The city is hoping to use one-time revenue from the sale of the Ambulance Squad Building to reduce the increase, Kahn said. Council, which also serves as the city’s Redevelopment Committee, designated the building a redevelopment area earlier this year following the demise of the Volunteer Ambulance Squad. City officials said they would soon issue a request for proposals from commercial developers with a minimum bid amount of $250,000.

 

The city used revenue from the May 2012 sale of land in the Egg Harbor North redevelopment area to bolster last year’s budget, but the city had only $84,500 to apply to this year’s budget, Kahn said.

The end of year accelerated tax sale ensured that Egg Harbor City collected 99-percent of taxes due in 2013.

Expenditures were flat across the board, with minor decreases for police, public works and court employees, but the savings were offset by minor increases in insurances and electric.

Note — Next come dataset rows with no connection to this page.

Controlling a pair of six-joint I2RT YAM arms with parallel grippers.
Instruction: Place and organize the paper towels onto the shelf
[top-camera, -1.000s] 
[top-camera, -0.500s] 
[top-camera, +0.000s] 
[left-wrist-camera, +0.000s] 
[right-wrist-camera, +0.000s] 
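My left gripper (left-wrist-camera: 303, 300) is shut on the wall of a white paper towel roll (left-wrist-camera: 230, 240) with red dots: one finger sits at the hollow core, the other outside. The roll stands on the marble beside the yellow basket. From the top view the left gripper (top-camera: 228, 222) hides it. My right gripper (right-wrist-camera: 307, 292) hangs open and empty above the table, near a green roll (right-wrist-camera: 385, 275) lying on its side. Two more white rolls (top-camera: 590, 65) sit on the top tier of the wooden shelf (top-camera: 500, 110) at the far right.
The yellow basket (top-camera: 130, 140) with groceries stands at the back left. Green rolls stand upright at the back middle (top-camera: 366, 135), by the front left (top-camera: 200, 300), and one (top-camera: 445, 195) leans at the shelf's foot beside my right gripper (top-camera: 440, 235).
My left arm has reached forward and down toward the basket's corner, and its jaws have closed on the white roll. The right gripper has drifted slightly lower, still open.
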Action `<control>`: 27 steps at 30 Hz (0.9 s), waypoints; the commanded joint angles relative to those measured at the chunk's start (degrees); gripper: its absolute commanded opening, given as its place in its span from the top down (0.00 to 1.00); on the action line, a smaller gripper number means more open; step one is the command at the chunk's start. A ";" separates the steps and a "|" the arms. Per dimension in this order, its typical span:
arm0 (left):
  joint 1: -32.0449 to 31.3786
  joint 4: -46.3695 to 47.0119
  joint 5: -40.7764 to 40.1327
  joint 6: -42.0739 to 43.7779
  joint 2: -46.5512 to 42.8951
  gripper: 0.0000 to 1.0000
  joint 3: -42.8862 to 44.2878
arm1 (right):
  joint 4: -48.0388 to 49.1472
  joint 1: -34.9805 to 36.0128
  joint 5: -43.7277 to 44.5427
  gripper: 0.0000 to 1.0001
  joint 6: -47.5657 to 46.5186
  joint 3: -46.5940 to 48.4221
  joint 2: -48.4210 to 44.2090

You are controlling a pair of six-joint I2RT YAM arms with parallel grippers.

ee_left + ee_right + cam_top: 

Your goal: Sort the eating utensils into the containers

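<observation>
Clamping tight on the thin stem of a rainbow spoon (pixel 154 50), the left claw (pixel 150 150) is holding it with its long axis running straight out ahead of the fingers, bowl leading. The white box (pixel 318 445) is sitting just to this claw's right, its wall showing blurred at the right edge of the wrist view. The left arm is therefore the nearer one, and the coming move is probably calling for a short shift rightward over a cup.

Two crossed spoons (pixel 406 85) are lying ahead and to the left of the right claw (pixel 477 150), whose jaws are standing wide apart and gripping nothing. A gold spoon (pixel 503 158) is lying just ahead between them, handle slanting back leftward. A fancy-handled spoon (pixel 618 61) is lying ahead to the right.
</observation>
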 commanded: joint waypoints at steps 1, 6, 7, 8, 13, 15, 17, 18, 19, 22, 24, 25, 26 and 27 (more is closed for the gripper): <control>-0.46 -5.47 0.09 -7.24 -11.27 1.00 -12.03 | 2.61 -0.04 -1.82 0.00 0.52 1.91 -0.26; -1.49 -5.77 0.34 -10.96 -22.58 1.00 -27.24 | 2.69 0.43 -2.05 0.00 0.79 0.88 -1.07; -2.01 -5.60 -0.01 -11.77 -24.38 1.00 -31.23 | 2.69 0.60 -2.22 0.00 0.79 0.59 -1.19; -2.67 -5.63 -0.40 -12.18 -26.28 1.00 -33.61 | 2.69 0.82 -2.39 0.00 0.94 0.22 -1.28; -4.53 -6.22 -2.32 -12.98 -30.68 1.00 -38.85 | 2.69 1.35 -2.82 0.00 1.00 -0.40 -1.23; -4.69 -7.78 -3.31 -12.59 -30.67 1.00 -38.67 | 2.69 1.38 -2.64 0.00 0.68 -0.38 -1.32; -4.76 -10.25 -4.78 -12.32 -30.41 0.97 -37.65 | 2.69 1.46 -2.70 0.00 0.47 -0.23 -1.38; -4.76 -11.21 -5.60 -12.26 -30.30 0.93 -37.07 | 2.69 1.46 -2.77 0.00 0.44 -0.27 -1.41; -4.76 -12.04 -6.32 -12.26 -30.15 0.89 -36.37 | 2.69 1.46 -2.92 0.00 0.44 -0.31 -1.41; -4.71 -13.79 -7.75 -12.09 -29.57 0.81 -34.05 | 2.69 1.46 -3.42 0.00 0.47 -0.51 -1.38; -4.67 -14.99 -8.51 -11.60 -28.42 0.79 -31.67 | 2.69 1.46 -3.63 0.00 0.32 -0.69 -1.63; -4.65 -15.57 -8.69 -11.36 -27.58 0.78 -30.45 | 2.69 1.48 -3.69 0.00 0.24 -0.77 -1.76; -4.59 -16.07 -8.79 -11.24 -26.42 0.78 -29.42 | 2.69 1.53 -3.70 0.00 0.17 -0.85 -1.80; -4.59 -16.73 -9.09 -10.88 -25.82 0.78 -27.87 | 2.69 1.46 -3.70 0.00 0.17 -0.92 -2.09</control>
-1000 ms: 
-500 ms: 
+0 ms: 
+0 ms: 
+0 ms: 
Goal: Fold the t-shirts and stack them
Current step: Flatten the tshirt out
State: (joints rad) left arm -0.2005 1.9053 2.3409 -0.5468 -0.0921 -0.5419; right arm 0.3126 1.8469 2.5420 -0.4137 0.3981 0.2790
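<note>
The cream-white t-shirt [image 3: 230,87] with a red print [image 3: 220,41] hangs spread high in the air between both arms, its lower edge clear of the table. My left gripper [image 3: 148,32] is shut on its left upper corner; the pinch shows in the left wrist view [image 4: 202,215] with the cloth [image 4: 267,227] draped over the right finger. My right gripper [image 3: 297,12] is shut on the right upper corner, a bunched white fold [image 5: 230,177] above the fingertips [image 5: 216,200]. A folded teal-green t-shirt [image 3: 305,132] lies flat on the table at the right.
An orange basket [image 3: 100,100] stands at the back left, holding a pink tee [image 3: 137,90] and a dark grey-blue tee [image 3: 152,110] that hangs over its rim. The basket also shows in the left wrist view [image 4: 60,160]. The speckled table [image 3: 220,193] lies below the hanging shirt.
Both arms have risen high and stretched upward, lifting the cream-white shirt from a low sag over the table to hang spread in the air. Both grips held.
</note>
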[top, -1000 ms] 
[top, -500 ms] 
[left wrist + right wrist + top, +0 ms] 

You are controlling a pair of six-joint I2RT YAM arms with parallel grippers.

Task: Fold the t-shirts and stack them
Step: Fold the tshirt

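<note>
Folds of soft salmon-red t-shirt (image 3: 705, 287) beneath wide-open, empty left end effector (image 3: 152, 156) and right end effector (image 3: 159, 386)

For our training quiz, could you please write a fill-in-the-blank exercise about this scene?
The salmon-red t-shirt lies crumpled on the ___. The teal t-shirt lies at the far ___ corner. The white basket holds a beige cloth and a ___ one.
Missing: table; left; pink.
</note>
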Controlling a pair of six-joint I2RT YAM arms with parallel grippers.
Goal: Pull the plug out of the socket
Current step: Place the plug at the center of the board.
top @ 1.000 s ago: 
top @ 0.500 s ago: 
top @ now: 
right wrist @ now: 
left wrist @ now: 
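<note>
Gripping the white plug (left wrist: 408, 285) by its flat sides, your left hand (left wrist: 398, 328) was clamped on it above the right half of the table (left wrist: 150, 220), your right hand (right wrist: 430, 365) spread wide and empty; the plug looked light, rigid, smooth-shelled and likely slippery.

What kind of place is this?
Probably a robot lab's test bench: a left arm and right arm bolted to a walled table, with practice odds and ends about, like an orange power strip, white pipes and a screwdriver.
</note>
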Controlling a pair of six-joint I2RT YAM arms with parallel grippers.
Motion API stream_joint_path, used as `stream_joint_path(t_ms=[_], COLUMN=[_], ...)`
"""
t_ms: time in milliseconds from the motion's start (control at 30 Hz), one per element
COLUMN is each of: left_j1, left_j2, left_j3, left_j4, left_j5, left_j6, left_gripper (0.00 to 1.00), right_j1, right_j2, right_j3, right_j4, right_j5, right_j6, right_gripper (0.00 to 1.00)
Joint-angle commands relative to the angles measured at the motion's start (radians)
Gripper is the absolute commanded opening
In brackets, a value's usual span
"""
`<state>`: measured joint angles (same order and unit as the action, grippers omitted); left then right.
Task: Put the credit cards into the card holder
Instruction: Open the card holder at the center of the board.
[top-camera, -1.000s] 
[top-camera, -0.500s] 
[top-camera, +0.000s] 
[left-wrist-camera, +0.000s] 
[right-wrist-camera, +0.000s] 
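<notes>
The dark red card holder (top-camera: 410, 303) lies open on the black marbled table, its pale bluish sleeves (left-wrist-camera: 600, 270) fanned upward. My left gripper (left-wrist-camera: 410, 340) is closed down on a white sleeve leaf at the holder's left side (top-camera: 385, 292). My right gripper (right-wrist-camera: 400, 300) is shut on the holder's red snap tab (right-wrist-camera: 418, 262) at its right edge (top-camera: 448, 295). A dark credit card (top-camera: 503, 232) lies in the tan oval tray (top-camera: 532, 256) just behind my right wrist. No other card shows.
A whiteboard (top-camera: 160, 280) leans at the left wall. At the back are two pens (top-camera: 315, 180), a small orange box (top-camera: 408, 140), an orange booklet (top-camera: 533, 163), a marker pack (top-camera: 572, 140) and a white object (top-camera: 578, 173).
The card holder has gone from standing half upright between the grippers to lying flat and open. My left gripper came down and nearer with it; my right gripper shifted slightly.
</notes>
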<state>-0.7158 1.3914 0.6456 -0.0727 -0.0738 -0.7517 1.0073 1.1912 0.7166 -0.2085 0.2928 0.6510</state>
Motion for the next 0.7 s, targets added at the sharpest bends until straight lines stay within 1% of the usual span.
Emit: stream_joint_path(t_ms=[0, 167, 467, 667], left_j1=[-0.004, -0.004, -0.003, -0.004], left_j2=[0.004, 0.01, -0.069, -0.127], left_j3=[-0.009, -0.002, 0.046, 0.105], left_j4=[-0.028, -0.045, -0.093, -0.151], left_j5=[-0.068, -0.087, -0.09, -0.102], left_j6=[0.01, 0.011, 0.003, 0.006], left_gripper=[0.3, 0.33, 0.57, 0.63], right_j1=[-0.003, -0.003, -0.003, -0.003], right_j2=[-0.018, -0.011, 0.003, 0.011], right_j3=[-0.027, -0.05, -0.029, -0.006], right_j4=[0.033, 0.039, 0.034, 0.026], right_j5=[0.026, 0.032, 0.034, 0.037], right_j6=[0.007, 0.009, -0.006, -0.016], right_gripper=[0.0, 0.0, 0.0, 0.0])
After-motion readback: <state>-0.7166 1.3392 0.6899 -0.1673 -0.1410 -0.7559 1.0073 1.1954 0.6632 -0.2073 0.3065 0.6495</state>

Court revenue and the cost of pensions was reduced by $29,422 Kahn said. The introduced budget does not contain revenue received last year from grants and FEMA reimbursements.

The council also passed a capital ordinance appropriating $17,000 for police safety equipment, a metal detector for the court and a plow and leaf box for the Public Works Department.

Additionally, the council approved a new salary ordinance setting police salaries and salary ranges for Teamsters and non-bargaining personnel. The ordinance allows city officials to hire new personnel and pay them within the approved salary guide without having to introduce a new ordinance each time someone is hired. The last salary ordinance was passed in 2008.

Higher level police officers, including sergeants, lieutenants and captain, will get a 1-percent increase in 2015 and 1.5-percent increase in 2016, after their 2-percent increase this year.

Several non-bargaining positions, including the administrator post, were eliminated. Salary ranges for some positions remained unchanged or were reduced. More than a dozen were increased slightly.